3 de fevereiro de 2011

Sombra azul


Todo dia ela está lá: no longo corredor, esfregando o chão com sua vassoura mágica, trazendo brilho ao caminho dos transeuntes. São poucos que a enxergam, para falar a verdade. Parece que ela já faz parte da paisagem, assim como um quadro, um tapete, um vaso marajoara. Sua vestimenta também não ajuda. O uniforme verde, sem graça, largo, pesado, esquisito não contribui para seu visual, não valoriza suas curvas de 30 anos.

As pessoas passam para lá e para cá, desviam do chão molhado, mas não param para reparar quem é aquela moça de uniforme verde que todos os dias cuida da limpeza do ambiente. Sua pele mulata, seu cabelo preso, seu modo contido escondem sua identidade. Qual será seu nome? Não importa, ninguém precisa saber quem ela é...

Ela é mais uma “moça da limpeza” que nos rodeiam no ambiente de trabalho. Porém, ao contrário da Dona Maria do cafezinho, do Seu Airton motorista do ônibus e outros que ainda trocamos algumas falas diariamente, ela não “precisa” falar enquanto executa sua tarefa brilhantemente.

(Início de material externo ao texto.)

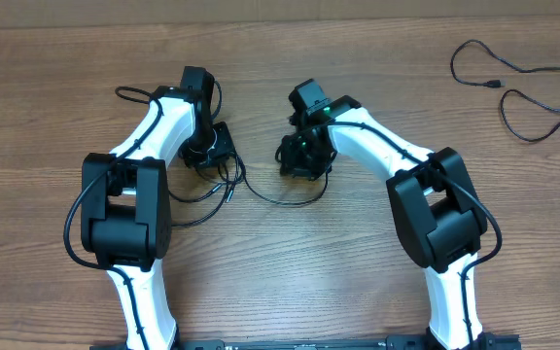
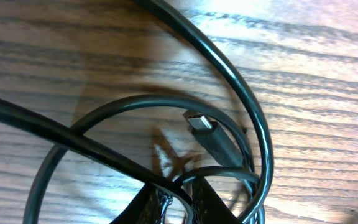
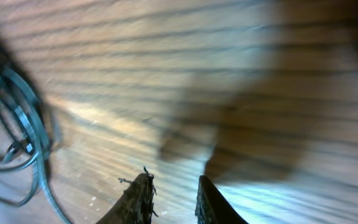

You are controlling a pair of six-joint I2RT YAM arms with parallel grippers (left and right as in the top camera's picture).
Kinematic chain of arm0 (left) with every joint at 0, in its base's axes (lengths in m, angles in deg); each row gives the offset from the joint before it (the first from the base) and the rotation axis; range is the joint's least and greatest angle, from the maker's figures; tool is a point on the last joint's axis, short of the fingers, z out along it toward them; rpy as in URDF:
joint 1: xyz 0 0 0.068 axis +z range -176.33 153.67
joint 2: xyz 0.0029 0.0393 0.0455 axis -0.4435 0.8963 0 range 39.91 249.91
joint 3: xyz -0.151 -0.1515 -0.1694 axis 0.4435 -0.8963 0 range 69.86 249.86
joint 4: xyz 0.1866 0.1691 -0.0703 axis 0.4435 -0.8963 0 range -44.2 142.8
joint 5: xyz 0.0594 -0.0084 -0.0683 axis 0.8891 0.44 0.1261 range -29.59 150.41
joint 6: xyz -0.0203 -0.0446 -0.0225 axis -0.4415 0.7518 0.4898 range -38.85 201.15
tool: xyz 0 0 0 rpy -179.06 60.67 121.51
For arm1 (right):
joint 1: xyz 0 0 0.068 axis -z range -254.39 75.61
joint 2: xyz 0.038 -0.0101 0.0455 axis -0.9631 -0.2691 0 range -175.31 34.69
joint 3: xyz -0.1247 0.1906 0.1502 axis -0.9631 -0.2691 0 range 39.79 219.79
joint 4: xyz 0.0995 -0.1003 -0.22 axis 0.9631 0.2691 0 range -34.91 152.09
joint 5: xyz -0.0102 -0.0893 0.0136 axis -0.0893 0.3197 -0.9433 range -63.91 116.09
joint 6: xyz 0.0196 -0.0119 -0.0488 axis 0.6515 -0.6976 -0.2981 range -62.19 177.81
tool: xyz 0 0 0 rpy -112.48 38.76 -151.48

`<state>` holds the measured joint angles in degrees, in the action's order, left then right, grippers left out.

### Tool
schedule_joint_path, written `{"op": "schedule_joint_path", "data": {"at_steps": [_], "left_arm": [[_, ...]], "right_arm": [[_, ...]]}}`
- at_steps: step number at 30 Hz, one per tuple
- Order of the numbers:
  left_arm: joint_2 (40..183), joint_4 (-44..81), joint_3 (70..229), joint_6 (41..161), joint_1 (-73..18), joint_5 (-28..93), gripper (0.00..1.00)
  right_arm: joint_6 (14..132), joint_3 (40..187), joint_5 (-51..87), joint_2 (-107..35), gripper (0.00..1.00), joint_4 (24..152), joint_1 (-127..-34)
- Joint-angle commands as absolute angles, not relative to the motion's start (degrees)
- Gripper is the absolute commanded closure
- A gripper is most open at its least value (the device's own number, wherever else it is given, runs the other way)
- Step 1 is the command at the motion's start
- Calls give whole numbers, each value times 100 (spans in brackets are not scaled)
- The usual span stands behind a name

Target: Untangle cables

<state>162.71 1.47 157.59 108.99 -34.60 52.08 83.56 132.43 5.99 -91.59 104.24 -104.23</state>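
Bare tabletop (image 1: 280, 282) lies open at 6 o'clock between the two arms, and along the 12 o'clock edge. The tangled cables (image 1: 261, 192) block the centre, flanked by the left arm (image 1: 149, 136) and right arm (image 1: 377, 146). A loose cable (image 1: 518, 87) crosses 2 o'clock.

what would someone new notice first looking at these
First, the left arm and right arm, both white and black, lean toward each other at the middle of the wooden table over a tangle of thin black cables. Next, a lone cable lies loose in the far right corner, apart from everything else. In the left wrist view, a silver-tipped plug sits inside the loops.
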Motion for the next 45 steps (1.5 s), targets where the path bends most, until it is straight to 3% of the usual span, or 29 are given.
{"op": "schedule_joint_path", "data": {"at_steps": [1,12,26,34,45], "left_arm": [[16593,226,15507,10748,-3541,4709,80],[16593,315,15507,10820,-3541,4226,74],[16593,311,15507,10818,-3541,3994,75],[16593,274,15507,10818,-3541,3979,75],[16593,269,15507,10818,-3541,3981,75]], "right_arm": [[8863,13372,1010,-9260,76,10262,-10738],[9961,13372,1067,-9292,76,9796,-11140],[10337,13350,1948,-9338,77,9512,-11298],[10404,13342,3408,-9340,77,9733,-11779],[10383,13339,3137,-9340,75,10214,-11746]]}}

Um dia, no caminho ao banheiro, reparei um detalhe nela. Ela usava uma sombra azul. O olhar parecia mais claro, mais visível. Seu rosto se fez presente. O uniforme verde, esquisito e pesado, continuava lá. Seu cabelo continuava delicadamente preso. Mas sua fisionomia parecia ganhar uma luz. Foi inevitável o... “bom dia”. Prontamente ela retribuiu com outro “bom dia”, e pela primeira vez sua voz foi ouvida. Ela é real!

Talvez poucas pessoas perceberam tal diferença naquele olhar. Talvez poucas mulheres atentas repararam no gosto duvidoso daquela moça. Mas o que importa se tal maquiagem é adequada ou não, se é de bom gosto ou não? O efeito objetivo foi percebido atingido . Ela agora é vista como “a moça da sombra azul”. Ela continua varrendo o corredor, dando brilho no caminho alheio, limpando o ambiente. Mas agora deixou de ser um “objeto” humano.

Estranhamente não enxergamos aqueles que trabalham diariamente ao nosso redor. Tornamo-nos máquinas humanas, imperceptíveis, robóticos, desumanos. Despimo-nos dos uniformes, do protocolo, das formas e condutas. Colocamos um sorriso no rosto, desafiamos o próximo com um “bom dia”, “dá licença”, surpreendemos com nossas atitudes para sermos... vistos!  Afinal, devemos ser todos iguais.

2 comentários:

Ju disse...

Tive a impressão de já ter lido este texto. Enfim, eu passo todos os dias e dou bom dia, ela olha para mim e responde de volta.

railer disse...

também achei que já isso em algum lugar...

eu sempre procurei tratar todo mundo bem. aprendi assim e me faz bem.